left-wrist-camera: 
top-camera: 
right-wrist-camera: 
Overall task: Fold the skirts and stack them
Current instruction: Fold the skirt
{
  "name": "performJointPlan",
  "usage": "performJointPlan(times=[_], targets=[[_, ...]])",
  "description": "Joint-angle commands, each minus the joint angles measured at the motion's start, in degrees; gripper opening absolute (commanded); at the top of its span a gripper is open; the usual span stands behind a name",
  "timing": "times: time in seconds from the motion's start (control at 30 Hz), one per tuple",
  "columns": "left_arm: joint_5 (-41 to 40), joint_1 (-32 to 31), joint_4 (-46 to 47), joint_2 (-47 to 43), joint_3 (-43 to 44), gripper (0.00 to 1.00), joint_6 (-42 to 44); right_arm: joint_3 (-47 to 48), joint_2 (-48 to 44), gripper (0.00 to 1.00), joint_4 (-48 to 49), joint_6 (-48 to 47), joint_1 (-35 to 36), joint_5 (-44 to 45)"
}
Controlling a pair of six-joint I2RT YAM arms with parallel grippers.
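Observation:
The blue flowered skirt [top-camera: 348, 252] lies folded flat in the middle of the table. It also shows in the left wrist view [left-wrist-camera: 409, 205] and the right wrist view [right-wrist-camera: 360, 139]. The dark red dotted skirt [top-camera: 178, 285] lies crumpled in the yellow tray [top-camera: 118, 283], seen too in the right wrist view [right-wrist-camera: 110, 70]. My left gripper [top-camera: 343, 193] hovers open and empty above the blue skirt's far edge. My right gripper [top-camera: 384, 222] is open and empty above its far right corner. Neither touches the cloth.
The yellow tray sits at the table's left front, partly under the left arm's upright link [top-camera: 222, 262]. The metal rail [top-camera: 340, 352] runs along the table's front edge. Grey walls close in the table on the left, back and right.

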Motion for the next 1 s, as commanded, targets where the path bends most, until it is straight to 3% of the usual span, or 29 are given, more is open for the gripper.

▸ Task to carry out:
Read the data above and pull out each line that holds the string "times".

▸ Answer for the task:
  "usage": "performJointPlan(times=[_], targets=[[_, ...]])",
  "timing": "times: time in seconds from the motion's start (control at 30 Hz), one per tuple",

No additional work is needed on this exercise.